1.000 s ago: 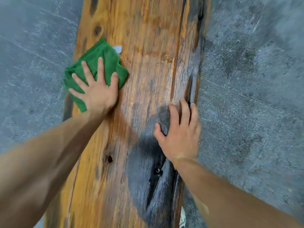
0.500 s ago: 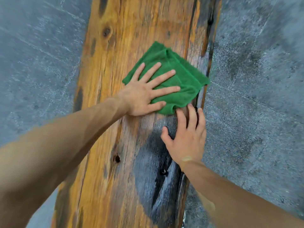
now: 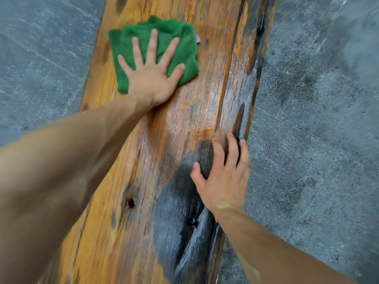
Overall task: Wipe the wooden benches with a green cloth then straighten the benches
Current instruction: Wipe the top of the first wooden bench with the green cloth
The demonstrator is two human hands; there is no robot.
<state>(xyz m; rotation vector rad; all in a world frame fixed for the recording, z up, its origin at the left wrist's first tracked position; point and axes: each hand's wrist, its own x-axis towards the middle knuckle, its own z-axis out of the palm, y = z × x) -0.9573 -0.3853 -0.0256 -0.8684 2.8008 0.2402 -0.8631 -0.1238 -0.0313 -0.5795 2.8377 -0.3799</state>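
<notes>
A long wooden bench (image 3: 180, 124) with orange-brown grain and a dark grey patch runs up the middle of the head view. A folded green cloth (image 3: 184, 52) lies on the upper part of the bench, towards its left side. My left hand (image 3: 151, 72) presses flat on the cloth with fingers spread and straight. My right hand (image 3: 223, 177) rests on the bench near its right edge, fingers slightly bent over the dark patch and a crack in the wood.
Grey concrete floor (image 3: 320, 119) lies on both sides of the bench. Dark bolt heads (image 3: 191, 221) and a knot hole (image 3: 130, 202) sit in the bench top. A long crack (image 3: 225, 83) runs along the right part of the plank.
My left hand swept the cloth from the bench's left edge to the right edge, then back up and left to the middle. My right hand stayed in place.
</notes>
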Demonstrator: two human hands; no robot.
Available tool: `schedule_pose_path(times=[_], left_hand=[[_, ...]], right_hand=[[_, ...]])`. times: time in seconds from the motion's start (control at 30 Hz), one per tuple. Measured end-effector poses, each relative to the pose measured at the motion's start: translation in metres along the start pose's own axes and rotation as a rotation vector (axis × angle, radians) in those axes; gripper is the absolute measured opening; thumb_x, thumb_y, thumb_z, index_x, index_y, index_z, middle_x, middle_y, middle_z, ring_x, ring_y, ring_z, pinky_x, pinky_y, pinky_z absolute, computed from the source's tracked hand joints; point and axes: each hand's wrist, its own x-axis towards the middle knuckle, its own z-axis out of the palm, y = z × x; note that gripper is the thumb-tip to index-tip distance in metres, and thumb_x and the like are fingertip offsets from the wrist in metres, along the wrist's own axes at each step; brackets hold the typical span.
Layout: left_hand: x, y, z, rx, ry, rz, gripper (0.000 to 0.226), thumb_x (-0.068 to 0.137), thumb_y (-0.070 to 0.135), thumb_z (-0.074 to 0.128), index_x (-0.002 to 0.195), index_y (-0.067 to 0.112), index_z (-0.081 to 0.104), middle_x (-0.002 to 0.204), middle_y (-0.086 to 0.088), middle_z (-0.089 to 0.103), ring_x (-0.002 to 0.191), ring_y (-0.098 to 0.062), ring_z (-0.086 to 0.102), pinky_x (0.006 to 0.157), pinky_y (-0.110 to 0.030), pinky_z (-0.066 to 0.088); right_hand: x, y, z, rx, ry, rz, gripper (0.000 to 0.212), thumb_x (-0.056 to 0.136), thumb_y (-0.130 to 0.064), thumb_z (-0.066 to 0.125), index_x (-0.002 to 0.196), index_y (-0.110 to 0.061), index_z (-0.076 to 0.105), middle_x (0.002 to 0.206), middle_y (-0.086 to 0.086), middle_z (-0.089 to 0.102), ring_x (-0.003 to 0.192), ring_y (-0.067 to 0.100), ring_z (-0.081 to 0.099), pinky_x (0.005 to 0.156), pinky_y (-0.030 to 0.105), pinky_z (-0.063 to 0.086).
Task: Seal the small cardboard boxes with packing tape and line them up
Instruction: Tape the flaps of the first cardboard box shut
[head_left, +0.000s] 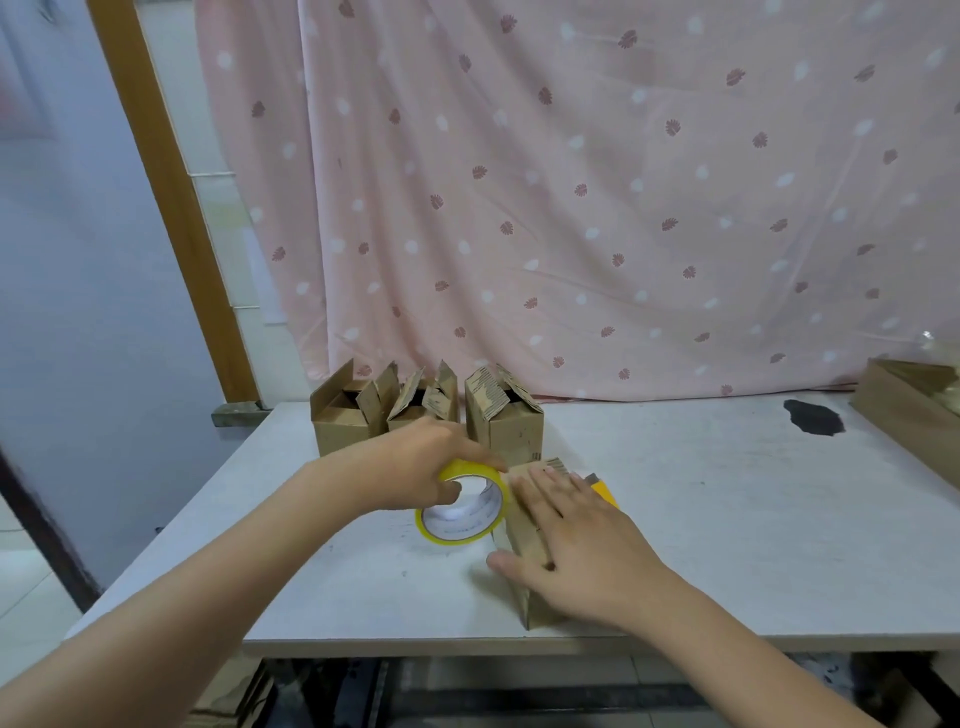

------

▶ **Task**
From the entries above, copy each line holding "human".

▶ **Exercise result**
The demonstrator is two human hands; there is no robot.
Demonstrator: two human hands; no robot.

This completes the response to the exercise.